• **What you need to do**
Look through the listing and locate every line containing the word "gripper"; copy those lines.

• **Information shown**
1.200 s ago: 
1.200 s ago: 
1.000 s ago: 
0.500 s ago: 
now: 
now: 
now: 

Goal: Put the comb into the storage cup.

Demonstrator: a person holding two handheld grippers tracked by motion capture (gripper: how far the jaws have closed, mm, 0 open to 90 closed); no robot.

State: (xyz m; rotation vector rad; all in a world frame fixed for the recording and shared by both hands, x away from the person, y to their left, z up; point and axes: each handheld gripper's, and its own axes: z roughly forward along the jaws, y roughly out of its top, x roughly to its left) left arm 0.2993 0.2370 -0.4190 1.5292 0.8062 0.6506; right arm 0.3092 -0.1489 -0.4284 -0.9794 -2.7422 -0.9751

• **Response to this task**
Demonstrator: a person holding two handheld grippers tracked by motion capture (gripper: how far the jaws have closed, mm, 0 open to 90 closed); no robot.
State: (xyz m; rotation vector rad; all in a world frame fixed for the recording and shared by both hands, x away from the person, y to their left, z up; point and axes: each handheld gripper's, and its own axes: z roughly forward along the jaws, y roughly out of its top, x roughly to its left) left arm 0.2993 0.2370 -0.4190 1.5292 0.8062 0.6506; right arm 0.3092 -0.1489 -0.4284 -0.9794 -2.7422 -0.9751

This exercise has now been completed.